Roma – La notizia forse più importante della settimana appena trascorsa è quella della annunciata decisione del MIT , una delle più note Università tecniche americane, di rendere liberamente disponibili i propri corsi universitari su Internet. Fra pochi mesi sarà possibile, in tutto il mondo, seguire le lezioni di una delle più note e stimate fabbriche del pensiero del pianeta semplicemente accendendo il computer di casa propria. La chiamano “disseminazione della conoscenza nell’epoca di Internet” e, a differenza di tante altre iniziative che oggi cavalcano la formazione a distanza come nuova possibile fonte di lucro per università e intermediari vari, quella del MIT è una iniziativa “seria”, orientata nella direzione di quella biblioteca universale per tutti che Internet da anni rende teoricamente possibile.

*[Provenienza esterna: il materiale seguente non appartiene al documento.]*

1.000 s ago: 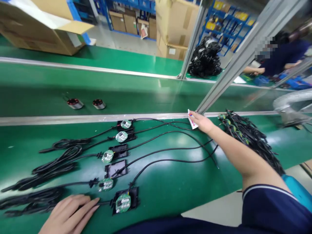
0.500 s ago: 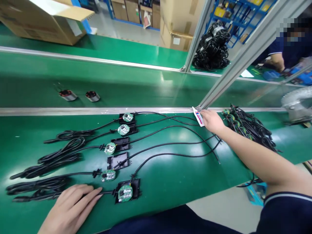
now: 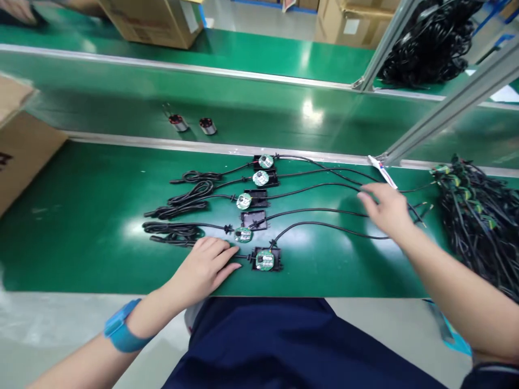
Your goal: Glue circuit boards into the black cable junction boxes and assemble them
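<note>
My left hand (image 3: pixel 211 265) lies over the black cable (image 3: pixel 242 256) of the nearest round green circuit board (image 3: pixel 265 260). Its thumb and index finger are apart, with the cable showing between them. That board sits on a black plastic case half (image 3: pixel 278 260). Behind it, several similar boards, among them one beside a bare case half (image 3: pixel 253 220), form a column with coiled cables (image 3: pixel 190 197) to their left. Over the cables on the right hovers my right hand (image 3: pixel 383 208), thumb and index finger apart. Past its fingertips, a white tube (image 3: pixel 382 172) with red and blue print leans by the rail.
A tangled cable bundle (image 3: pixel 478 221) lies at the right. Two small metal motor parts, a left one (image 3: pixel 178 122) and a right one (image 3: pixel 207 126), stand behind the rail. Cardboard boxes stand at left (image 3: pixel 28 146) and back (image 3: pixel 154 21). An aluminium post (image 3: pixel 441 94) slants upward.
My right hand has let go of the white tube, now lying by the rail, and has moved nearer over the cables. My left hand stays on its cable. The view has shifted left.
</note>
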Demonstrator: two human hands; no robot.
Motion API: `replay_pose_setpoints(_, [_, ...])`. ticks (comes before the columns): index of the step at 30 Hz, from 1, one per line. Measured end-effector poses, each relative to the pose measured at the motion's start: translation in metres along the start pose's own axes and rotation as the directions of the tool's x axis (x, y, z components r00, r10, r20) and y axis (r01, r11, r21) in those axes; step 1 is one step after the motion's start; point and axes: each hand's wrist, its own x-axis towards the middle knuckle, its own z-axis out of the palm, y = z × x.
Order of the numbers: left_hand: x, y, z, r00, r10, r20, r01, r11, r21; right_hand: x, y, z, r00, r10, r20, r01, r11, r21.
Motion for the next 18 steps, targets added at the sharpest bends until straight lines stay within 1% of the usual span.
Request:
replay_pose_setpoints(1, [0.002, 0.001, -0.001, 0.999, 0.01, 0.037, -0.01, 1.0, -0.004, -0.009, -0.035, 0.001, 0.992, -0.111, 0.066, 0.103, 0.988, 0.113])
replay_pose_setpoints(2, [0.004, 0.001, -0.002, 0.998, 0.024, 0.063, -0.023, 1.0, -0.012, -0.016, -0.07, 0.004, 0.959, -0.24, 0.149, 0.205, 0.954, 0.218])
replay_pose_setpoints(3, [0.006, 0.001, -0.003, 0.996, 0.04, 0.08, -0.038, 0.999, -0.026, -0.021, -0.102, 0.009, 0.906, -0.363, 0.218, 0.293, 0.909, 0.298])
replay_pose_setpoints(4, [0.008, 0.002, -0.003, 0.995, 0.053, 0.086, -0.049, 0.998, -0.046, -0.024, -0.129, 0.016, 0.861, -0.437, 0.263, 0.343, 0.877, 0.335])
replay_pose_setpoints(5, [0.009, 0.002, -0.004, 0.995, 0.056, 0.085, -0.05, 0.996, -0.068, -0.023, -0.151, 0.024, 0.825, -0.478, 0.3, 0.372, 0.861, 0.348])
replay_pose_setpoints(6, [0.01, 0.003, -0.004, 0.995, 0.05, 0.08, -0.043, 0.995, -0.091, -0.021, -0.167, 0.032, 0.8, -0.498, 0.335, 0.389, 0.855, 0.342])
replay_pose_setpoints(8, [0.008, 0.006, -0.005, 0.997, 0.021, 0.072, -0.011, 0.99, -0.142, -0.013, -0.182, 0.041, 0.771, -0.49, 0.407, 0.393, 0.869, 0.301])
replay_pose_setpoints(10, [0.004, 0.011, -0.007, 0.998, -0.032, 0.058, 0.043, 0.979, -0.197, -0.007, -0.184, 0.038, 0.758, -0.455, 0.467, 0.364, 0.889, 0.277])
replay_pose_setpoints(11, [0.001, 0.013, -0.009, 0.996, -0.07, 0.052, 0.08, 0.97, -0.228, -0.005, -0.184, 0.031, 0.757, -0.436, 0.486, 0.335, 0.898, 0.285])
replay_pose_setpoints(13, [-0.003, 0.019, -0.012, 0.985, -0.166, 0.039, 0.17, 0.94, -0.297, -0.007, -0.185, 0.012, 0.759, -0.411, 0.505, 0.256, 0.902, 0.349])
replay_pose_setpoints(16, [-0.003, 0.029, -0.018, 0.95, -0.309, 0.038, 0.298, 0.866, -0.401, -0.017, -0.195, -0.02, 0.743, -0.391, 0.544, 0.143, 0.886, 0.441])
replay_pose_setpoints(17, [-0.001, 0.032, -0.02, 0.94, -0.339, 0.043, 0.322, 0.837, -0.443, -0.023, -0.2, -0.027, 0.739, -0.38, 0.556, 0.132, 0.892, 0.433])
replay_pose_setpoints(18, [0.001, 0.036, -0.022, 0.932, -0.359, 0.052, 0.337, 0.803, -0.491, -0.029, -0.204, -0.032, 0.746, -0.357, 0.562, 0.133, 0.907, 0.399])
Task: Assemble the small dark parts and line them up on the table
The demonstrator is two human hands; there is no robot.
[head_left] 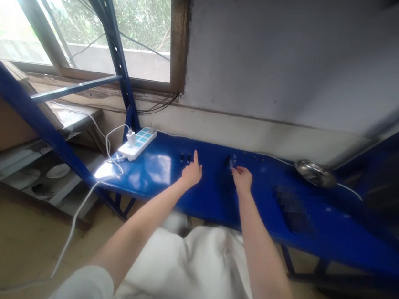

Il ritardo accumulato dalle strutture universitarie nel rendere liberamente disponibile quanto esse producono ( nel caso italiano a spese del contribuente) è oggi forse più evidente di qualche anno fa. I vari corsi universitari del MIT scenderanno invece “online” a partire dalla seconda metà del 2001 con una previsione di disponibilità di circa 500 corsi in rete nei prossimi due anni e mezzo e la prospettiva di raggiungere i 2000 entro un decennio. Oggi uno studente spende circa 50 milioni all’anno per frequentare il MIT: il progetto annunciato che prende il nome di MIT OpenCourseWare (da notare l’assonanza con il termine open source) prevede la disponibilità dei medesimi contenuti in maniera assolutamente gratuita per chiunque ne faccia un utilizzo non commerciale.
Questa notizia, una bella notizia, rimanda ai ritardi del vecchio continente dove si registra una diffusa arretratezza ideale nei confronti delle sviluppo della rete come strumento di libertà. Mentre il MIT e le altre università di punta americane convertono oggi con velocità rapidissima lo studio e la ricerca in progetti innovativi e commerciali (sono ormai centinaia le startup in USA nate dalla collaborazione fra studenti e professori universitari) nel nostro vecchio mondo fatto di rettori settantenni (mi viene in mente a tal proposito che l’attuale consigliere alla sicurezza di Bush, Condoleezza Rice è stata a soli 39 anni rettore a Stanford), baronie grandi e piccine e aule sovraffollate, il massimo della conversione del mondo accademico alle nuove tecnologie è rappresentata da alcuni progetti di formazione accademica a distanza come quella di Laureaonline proposto dal Politecnico di Milano assieme a Kataweb (che attraverso Somedia chiede a ogni studente “a distanza” 4.000.000 lire + iva all’anno solo per il know-how tecnico) o da qualche progetto di biblioteca online come quella di tesionline che propone la consultazione di tesi di laurea al modico prezzo di circa 50.000 lire l’una.
La discesa online delle università italiane poi, pur in graduale svolgimento, sembra per ora focalizzarsi più sugli aspetti organizzativi (iscrizioni, piani di studio, informazioni varie per gli studenti) che non sul rendere disponibili nozioni e dati della ricerca ancora evidentemente percepiti come possibile merce di scambio.
Il MIT indica oggi chiaramente la strada da seguire: aprire le porte della conoscenza a tutti. Si tratta di un imperativo che dovrebbe essere valido anche da noi se non altro per fugare il dubbio che dietro una facciata austera e compita i templi della conoscenza nostrana nascondano paurosi egoismi. O, peggio ancora, altrettanto paurosi vuoti.